All that is needed is the run of lines from the top of the entries to the line with "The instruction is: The", that line included, repeated exactly and free of pictures.
== Exercise data ==
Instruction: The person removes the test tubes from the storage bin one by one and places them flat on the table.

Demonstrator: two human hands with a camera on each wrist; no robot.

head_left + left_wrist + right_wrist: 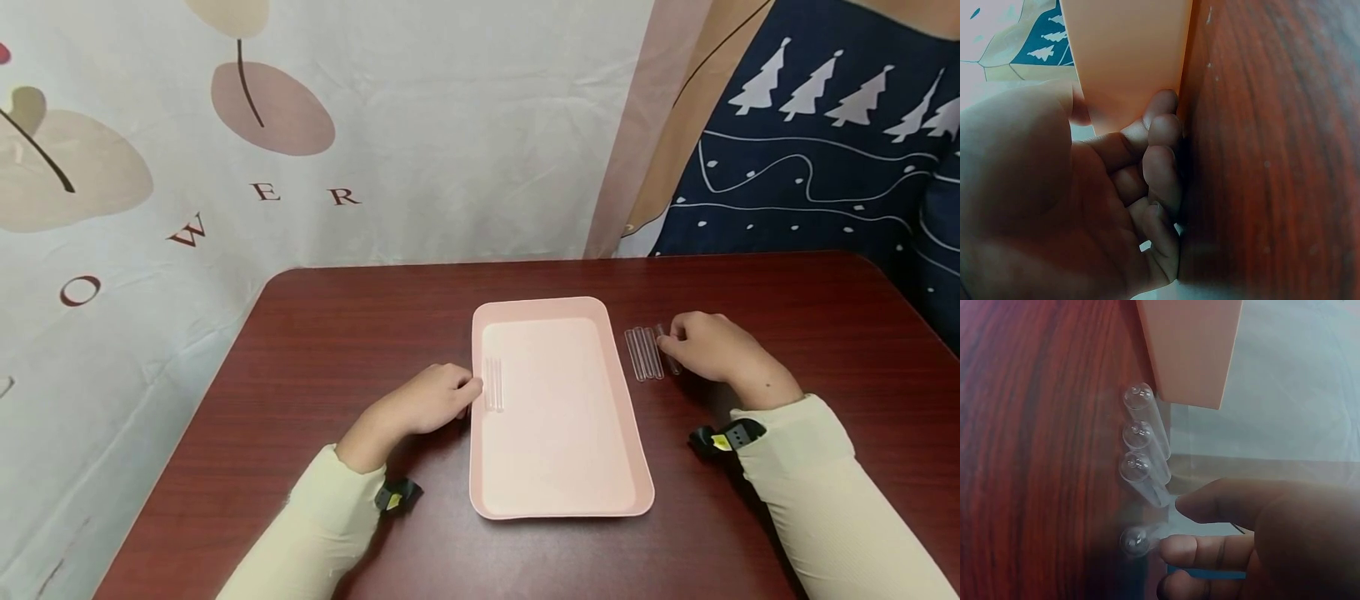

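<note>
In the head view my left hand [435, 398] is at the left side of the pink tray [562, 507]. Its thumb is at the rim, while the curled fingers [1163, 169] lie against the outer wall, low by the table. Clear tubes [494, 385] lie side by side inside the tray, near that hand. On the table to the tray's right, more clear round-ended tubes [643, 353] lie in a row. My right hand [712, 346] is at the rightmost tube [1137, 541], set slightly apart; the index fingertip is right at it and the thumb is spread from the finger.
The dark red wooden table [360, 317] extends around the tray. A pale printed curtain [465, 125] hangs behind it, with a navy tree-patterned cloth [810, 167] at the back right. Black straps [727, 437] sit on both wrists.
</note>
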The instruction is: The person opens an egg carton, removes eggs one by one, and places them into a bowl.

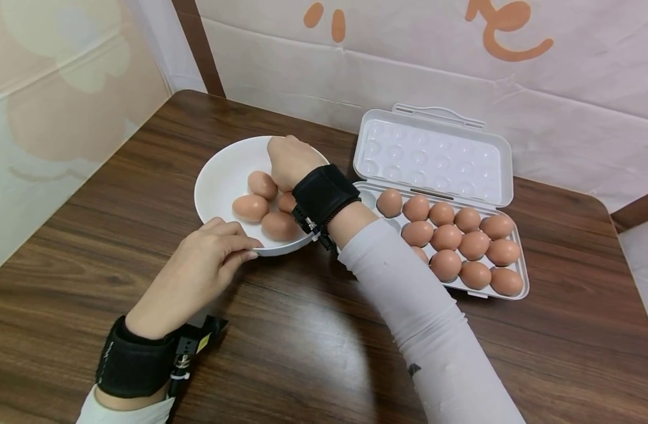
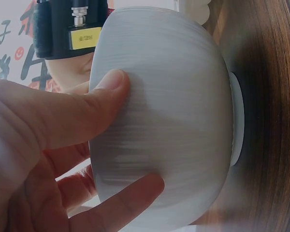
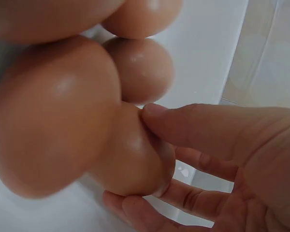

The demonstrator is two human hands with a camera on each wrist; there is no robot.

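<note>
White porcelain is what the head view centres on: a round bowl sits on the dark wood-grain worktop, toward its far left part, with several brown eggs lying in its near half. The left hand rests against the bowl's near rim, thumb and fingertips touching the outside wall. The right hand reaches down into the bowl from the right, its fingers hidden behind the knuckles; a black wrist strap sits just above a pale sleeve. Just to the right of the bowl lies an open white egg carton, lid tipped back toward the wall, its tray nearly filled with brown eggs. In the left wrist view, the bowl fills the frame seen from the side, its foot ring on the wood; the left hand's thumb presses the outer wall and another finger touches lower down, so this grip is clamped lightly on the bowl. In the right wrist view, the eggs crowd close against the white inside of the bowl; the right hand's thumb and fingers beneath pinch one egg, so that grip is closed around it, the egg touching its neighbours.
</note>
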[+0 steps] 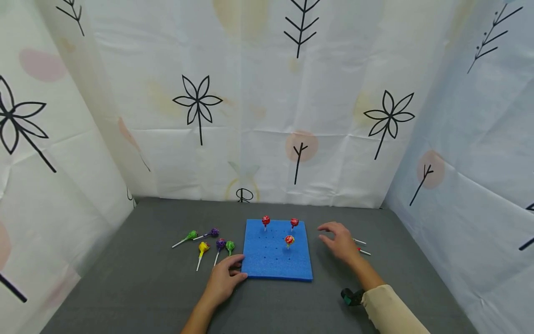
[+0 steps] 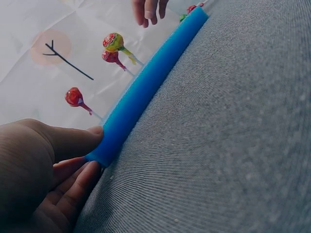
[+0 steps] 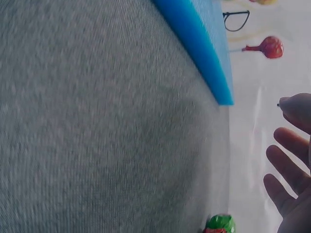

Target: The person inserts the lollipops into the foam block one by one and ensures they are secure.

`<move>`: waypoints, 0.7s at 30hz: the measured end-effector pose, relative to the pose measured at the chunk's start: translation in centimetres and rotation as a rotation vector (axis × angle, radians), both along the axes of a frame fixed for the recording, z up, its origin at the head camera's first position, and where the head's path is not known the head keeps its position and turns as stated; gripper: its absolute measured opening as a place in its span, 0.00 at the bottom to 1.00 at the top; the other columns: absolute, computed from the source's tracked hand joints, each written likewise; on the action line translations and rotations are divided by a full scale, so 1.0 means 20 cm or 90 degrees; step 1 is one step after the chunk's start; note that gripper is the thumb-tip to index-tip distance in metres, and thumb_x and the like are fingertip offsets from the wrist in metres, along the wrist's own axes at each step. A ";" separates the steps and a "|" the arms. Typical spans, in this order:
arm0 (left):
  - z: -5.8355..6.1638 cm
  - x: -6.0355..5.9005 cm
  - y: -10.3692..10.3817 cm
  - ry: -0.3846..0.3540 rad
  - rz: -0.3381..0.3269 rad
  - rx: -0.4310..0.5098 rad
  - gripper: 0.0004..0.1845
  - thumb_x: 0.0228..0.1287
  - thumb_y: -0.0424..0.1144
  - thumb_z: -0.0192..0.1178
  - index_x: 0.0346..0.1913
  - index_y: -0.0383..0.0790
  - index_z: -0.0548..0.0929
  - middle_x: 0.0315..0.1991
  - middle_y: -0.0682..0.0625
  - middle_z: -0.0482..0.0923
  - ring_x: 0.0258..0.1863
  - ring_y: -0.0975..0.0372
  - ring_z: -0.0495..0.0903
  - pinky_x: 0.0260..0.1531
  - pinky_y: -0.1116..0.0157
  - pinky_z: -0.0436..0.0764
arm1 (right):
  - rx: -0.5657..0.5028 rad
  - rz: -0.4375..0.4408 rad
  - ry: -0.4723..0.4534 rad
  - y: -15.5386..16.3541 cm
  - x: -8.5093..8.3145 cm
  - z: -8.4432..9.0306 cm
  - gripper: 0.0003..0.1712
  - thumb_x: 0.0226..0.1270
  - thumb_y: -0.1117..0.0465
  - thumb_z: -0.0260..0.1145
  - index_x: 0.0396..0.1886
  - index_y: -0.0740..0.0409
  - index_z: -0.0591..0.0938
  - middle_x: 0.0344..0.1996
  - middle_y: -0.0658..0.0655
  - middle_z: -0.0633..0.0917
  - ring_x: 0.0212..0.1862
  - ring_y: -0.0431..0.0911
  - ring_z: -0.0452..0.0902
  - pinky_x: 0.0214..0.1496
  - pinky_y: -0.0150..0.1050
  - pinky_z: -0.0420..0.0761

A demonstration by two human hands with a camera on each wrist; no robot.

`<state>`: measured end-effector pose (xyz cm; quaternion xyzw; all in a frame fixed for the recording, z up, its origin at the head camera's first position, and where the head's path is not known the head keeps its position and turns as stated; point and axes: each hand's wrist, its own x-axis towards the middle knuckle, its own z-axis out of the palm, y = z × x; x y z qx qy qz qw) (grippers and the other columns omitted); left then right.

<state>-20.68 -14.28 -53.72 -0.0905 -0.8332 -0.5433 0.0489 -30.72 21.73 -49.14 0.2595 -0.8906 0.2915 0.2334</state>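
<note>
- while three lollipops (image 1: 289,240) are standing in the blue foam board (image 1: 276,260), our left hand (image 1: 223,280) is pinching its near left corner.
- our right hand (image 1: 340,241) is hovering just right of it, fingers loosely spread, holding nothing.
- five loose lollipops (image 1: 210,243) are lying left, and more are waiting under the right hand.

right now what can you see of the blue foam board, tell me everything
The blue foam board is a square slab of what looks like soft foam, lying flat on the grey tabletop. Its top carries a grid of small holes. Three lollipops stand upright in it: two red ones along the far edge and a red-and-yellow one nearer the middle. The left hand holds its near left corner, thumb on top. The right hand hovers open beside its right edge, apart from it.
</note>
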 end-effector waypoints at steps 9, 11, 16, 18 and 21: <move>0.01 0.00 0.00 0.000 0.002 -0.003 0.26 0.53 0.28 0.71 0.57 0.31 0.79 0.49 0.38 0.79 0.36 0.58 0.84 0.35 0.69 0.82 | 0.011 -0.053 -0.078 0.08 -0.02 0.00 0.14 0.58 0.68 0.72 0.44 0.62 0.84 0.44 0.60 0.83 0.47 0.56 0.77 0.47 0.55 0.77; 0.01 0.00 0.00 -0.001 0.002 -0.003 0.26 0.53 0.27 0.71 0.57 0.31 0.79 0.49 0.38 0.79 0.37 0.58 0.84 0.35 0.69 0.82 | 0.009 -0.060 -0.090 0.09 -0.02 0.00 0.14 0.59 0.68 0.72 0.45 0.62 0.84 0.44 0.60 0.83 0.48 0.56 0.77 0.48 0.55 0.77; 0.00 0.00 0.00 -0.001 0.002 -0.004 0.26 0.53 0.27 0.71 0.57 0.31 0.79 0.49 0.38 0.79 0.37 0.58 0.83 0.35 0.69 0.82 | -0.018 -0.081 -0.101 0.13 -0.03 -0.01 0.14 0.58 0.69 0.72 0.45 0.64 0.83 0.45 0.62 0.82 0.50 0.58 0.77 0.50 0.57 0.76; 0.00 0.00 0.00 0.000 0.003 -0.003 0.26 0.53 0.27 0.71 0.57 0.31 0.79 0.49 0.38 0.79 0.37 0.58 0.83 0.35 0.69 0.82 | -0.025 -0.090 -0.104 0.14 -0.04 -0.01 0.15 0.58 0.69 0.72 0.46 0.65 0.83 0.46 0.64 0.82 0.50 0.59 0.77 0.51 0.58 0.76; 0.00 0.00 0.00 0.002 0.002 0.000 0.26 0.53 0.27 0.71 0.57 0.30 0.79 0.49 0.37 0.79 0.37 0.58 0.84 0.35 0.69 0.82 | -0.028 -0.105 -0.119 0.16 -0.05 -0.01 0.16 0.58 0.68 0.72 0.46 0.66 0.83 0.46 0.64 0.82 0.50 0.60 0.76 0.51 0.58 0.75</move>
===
### Completed exercise:
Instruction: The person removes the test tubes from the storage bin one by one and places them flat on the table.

Demonstrator: two human hands with a camera on each wrist; no robot.

head_left + left_wrist + right_wrist: 

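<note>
In the head view my left hand [435, 398] is at the left side of the pink tray [562, 507]. Its thumb is at the rim, while the curled fingers [1163, 169] lie against the outer wall, low by the table. Clear tubes [494, 385] lie side by side inside the tray, near that hand. On the table to the tray's right, more clear round-ended tubes [643, 353] lie in a row. My right hand [712, 346] is at the rightmost tube [1137, 541], set slightly apart; the index fingertip is right at it and the thumb is spread from the finger.
The dark red wooden table [360, 317] extends around the tray. A pale printed curtain [465, 125] hangs behind it, with a navy tree-patterned cloth [810, 167] at the back right. Black straps [727, 437] sit on both wrists.
</note>
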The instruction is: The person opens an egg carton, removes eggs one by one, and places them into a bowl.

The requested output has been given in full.